**Aim of the task**. Whenever the string "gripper" turns up in a line of the data below, copy that line.

===== Dataset content

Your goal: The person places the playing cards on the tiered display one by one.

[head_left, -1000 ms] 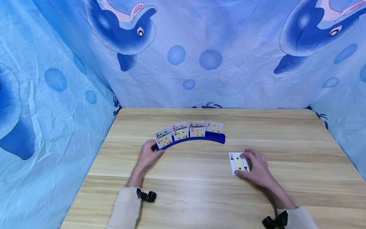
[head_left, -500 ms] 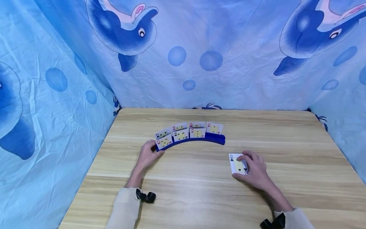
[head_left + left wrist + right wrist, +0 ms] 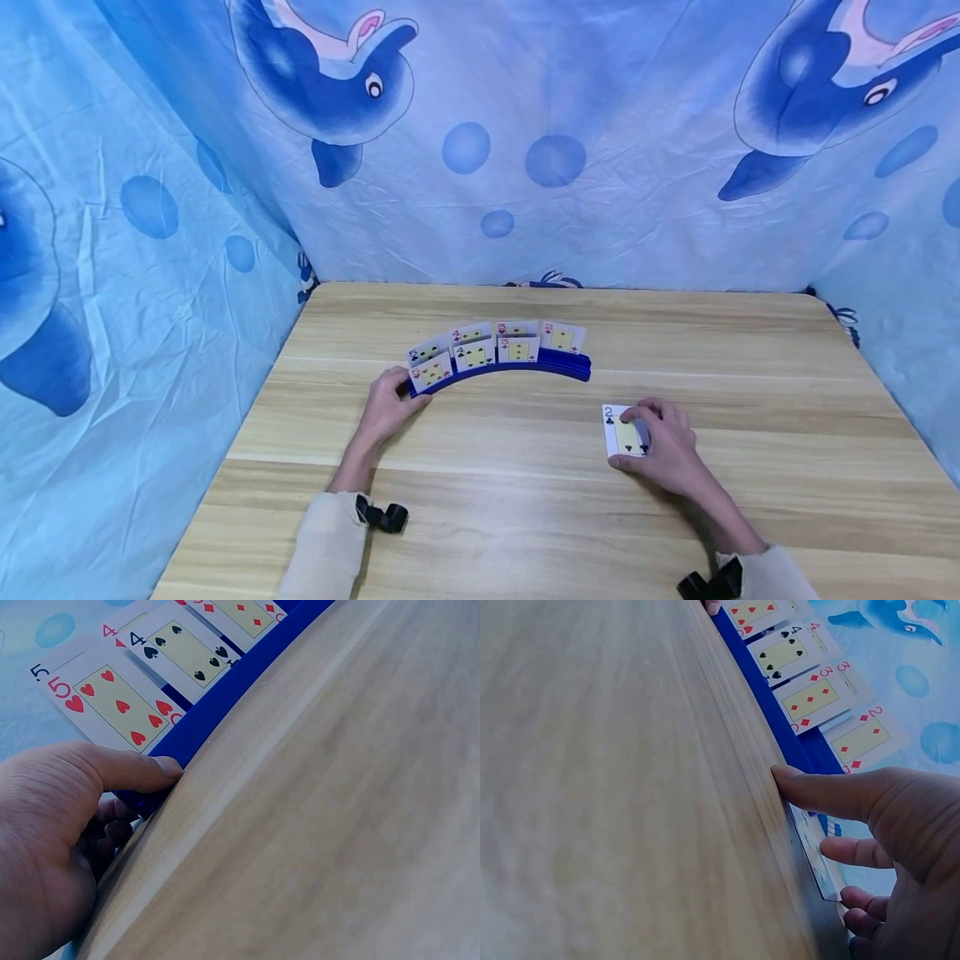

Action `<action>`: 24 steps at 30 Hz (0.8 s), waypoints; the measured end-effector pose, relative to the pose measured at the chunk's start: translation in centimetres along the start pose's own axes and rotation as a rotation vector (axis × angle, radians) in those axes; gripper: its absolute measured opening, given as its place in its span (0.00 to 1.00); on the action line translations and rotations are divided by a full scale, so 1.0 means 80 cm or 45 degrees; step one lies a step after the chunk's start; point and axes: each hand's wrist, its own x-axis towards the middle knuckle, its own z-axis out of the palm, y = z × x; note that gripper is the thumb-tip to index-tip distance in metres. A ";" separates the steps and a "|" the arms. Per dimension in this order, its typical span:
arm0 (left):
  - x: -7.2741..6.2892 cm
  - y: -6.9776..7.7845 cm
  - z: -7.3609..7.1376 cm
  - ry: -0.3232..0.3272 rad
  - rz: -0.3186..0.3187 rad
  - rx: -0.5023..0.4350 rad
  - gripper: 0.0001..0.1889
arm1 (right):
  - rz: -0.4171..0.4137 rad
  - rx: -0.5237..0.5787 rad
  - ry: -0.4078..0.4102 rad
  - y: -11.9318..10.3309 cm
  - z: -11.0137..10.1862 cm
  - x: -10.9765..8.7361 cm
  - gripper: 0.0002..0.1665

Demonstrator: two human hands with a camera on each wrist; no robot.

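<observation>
A curved blue card holder (image 3: pixel 558 363) stands left of the table's middle. My left hand (image 3: pixel 386 408) grips its left end, the thumb along the front and the fingers behind. Its front row carries a five of hearts (image 3: pixel 124 705), a four of spades (image 3: pixel 187 656) and a three of diamonds (image 3: pixel 810 705). Several cards stand behind, with a two of diamonds (image 3: pixel 562 337) at the right end. To the right, my right hand (image 3: pixel 671 454) pinches a two of clubs (image 3: pixel 622 429) between thumb and fingers, low over the table. Part of this card is hidden under the hand.
The wood-grain table (image 3: pixel 487 500) reaches out to a blue cloth backdrop (image 3: pixel 615 225) with printed dolphins, which hangs at the back and both sides. A black wrist camera (image 3: pixel 386 517) sits on the left sleeve, another black camera (image 3: pixel 708 583) on the right one.
The right fingers have shifted a little left, further over the two of clubs, while that card stays nearly in place. My left hand keeps its grip on the card holder.
</observation>
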 end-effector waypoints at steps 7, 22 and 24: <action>0.000 -0.001 0.000 -0.002 -0.015 -0.013 0.22 | 0.029 -0.017 0.016 -0.001 0.001 0.002 0.47; -0.001 -0.001 0.000 0.000 0.015 -0.007 0.21 | -0.040 -0.231 0.189 0.000 0.000 0.004 0.61; -0.001 0.000 0.000 -0.002 0.010 -0.006 0.21 | -0.028 -0.277 0.195 -0.002 -0.003 0.003 0.60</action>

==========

**Response to this task**.
Action `<action>`: 24 steps at 30 Hz (0.8 s), waypoints; the measured end-effector pose, relative to the pose measured at the chunk's start: translation in centimetres along the start pose's own axes and rotation as a rotation vector (axis × angle, radians) in those axes; gripper: its absolute measured opening, given as its place in its span (0.00 to 1.00); on the action line translations and rotations are divided by a full scale, so 1.0 means 80 cm or 45 degrees; step one lies a step after the chunk's start; point and axes: each hand's wrist, its own x-axis towards the middle knuckle, its own z-axis out of the palm, y = z × x; note that gripper is the thumb-tip to index-tip distance in metres. A ";" separates the steps and a "|" the arms. Per dimension in this order, its typical span:
  - gripper: 0.0001..0.1889
  - gripper: 0.0002..0.1665

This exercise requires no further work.